Extrait de l'Édition du 5 octobre 2015
Réinfo, journal d'information bimensuel du Parti de la France


Les politiques n’en parlent jamais, puisqu’ils en sont la cause. Les contribuables le subissent et ne peuvent qu’en constater l’ampleur, sans pouvoir en expliquer les arcanes nébuleuses… C’est le matraquage fiscal… TVA, CSG, RDS, impôts sur le revenu, sur les sociétés, RSI, fonciers, locaux et ISF pour ceux qui n’ont pas encore été ruinés…

Dans son livre « Le massacre fiscal », Manon Laporte, avocate fiscaliste spécialisée dans le contentieux fiscal, dénonce la frénésie fiscale et la valse des prélèvements qui s’est emparée de nos dirigeants, de Nicolas Sarkozy à François Hollande.
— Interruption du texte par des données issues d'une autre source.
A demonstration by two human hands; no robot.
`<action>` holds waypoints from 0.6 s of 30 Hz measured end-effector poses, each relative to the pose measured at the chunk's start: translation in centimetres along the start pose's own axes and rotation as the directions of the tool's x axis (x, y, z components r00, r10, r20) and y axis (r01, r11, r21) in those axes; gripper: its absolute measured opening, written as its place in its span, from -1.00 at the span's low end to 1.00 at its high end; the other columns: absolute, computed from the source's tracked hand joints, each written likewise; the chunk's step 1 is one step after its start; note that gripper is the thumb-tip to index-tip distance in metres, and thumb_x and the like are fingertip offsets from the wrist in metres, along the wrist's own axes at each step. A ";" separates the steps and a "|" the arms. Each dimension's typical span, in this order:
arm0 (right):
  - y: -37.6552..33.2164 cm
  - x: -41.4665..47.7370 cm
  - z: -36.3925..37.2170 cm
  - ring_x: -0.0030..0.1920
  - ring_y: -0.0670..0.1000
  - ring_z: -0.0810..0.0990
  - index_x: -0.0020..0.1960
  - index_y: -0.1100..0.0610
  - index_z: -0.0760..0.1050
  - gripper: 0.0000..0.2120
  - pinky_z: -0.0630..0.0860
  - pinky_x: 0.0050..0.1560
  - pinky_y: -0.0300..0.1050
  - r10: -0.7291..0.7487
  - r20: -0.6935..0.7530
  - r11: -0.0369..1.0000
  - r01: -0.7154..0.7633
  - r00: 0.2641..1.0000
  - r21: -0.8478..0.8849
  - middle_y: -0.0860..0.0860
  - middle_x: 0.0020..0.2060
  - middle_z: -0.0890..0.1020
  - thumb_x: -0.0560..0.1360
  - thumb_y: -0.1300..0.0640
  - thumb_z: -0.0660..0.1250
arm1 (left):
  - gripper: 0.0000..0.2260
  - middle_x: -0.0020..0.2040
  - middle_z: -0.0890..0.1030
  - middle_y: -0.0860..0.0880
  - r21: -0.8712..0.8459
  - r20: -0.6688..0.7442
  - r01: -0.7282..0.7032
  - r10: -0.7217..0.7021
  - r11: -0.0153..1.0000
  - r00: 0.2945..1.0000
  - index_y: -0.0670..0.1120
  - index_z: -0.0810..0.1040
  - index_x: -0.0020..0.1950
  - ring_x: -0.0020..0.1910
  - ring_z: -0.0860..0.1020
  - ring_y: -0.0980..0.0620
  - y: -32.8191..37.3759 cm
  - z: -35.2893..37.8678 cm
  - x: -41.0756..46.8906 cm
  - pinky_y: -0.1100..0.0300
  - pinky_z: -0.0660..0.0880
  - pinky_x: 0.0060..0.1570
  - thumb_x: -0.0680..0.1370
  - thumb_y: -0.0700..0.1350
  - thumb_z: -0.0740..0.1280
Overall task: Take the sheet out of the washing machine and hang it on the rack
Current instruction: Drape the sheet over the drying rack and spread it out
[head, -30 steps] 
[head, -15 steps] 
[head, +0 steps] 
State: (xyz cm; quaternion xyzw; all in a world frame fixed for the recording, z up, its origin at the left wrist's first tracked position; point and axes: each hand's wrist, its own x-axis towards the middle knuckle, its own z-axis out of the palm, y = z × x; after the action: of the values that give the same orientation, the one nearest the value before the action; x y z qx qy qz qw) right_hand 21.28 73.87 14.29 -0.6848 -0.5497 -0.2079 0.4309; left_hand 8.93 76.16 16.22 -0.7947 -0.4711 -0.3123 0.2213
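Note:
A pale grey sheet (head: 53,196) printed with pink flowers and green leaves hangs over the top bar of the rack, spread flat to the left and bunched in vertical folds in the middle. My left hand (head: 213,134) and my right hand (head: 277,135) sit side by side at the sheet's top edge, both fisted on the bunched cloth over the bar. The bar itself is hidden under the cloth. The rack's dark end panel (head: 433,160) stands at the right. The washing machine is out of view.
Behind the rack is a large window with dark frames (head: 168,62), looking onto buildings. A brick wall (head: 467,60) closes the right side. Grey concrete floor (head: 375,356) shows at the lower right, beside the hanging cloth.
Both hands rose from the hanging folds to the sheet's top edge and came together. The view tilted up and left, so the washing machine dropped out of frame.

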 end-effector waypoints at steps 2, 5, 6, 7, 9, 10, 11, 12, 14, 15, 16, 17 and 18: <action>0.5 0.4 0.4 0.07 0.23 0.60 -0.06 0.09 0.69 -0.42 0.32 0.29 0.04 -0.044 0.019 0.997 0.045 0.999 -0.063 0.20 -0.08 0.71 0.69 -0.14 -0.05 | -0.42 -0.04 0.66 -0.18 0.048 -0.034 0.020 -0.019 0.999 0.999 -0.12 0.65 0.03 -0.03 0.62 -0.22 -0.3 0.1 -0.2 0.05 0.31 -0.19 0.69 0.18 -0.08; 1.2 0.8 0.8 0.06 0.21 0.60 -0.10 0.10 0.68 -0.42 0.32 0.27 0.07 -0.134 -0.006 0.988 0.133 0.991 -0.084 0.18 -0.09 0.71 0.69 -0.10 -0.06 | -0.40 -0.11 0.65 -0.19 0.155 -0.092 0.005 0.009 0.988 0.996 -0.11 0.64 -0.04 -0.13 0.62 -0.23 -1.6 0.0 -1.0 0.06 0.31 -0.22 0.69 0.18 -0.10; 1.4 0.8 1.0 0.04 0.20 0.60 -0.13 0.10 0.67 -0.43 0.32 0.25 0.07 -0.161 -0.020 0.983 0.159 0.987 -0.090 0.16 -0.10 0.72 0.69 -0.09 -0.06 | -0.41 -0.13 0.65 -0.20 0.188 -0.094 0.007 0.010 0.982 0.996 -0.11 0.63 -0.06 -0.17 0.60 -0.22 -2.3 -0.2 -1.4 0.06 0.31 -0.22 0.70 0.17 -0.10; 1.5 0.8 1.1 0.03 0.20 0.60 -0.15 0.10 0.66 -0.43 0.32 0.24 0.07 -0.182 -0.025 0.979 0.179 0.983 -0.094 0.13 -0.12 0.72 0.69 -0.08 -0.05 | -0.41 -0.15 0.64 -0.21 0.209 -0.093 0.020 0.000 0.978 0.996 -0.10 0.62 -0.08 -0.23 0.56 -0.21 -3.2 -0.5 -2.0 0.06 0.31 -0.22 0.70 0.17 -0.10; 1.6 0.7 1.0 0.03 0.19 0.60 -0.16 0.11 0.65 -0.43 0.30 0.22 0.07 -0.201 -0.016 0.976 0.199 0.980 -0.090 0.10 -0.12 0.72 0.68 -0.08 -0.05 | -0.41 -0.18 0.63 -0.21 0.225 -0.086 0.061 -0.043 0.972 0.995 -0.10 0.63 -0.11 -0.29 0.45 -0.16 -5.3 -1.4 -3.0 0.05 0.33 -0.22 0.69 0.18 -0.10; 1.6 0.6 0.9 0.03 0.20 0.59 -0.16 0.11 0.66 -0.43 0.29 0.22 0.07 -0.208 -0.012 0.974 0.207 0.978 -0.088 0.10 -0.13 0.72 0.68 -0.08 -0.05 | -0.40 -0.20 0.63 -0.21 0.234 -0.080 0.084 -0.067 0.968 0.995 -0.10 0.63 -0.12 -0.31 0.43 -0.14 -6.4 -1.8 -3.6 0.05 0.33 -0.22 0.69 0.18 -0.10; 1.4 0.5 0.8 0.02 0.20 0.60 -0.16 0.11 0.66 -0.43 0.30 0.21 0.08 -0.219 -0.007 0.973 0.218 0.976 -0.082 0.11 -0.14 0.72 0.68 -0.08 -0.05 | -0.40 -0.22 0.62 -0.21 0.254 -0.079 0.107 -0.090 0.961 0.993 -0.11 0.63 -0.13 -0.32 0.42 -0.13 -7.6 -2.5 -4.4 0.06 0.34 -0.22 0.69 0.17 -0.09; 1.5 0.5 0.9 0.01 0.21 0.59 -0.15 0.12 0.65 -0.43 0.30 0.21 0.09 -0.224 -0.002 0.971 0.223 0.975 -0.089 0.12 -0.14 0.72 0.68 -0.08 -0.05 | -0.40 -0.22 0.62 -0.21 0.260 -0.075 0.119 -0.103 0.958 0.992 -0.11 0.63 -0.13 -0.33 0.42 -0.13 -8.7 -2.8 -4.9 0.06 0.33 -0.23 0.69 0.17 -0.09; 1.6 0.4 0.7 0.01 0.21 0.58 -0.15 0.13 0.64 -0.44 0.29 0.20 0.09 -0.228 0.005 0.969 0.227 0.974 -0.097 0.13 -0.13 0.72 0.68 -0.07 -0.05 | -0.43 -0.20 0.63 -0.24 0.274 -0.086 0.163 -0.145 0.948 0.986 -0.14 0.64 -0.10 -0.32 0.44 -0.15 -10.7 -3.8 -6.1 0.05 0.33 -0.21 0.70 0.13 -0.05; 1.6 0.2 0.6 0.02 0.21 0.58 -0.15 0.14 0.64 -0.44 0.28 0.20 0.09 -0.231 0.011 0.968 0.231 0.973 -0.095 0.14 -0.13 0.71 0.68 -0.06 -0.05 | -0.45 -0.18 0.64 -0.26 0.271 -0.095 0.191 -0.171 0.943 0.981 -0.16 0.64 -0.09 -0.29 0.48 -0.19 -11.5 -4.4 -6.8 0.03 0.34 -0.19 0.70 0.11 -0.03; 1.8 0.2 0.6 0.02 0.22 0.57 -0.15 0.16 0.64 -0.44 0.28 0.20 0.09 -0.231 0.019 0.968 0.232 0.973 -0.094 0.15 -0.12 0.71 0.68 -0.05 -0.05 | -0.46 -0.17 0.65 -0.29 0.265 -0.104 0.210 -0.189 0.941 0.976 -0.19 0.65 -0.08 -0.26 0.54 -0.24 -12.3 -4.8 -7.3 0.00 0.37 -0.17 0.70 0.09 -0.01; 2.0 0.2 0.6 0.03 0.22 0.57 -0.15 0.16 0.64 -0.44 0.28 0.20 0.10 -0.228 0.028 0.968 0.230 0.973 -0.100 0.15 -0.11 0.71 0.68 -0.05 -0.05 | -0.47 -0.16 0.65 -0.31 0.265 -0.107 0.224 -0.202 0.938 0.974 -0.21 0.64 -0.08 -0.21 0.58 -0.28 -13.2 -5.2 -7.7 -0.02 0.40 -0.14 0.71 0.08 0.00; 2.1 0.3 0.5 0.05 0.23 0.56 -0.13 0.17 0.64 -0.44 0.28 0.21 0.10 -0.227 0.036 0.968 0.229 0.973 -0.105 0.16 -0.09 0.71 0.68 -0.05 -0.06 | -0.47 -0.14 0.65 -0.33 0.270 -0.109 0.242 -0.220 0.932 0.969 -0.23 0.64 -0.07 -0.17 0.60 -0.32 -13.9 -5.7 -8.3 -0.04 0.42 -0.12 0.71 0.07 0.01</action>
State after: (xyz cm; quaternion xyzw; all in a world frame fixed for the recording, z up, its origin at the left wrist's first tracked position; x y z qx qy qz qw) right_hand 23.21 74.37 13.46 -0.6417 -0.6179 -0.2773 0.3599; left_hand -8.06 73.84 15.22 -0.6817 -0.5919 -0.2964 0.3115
Un avis d’expert qui prouve, noir sur blanc, que si les hausses d’impôts sont bien une lubie de gauche, elles sont aussi un sport de droite…

 

Il faut savoir que de toute façon, les politiques budgétaires ne sont pas décidées par les ministres ou les gouvernements, mais bel et bien par les Hauts fonctionnaires de Bercy. Toute réforme est impossible sans leur consentement. Alain Madelin, en son temps, en fit les frais, quand il fut l’éphémère ministre de l’Économie et des Finances, du Gouvernement Juppé.

Car pour les fonctionnaires de Bercy, pour remplir les caisses de l’État, il n’existe qu’une seule solution : augmenter les prélèvements fiscaux. Jamais il ne leur viendrait à l’esprit de diminuer les dépenses. Pour remplir les caisses de l’État, les hauts fonctionnaires du ministère des finances font preuve d’une imagination débordante : c’est ce que dit l’avocate Manon Laporte, dénonçant ces fonctionnaires qui vont, je cite, « jusqu’à taxer des revenus “virtuels” ».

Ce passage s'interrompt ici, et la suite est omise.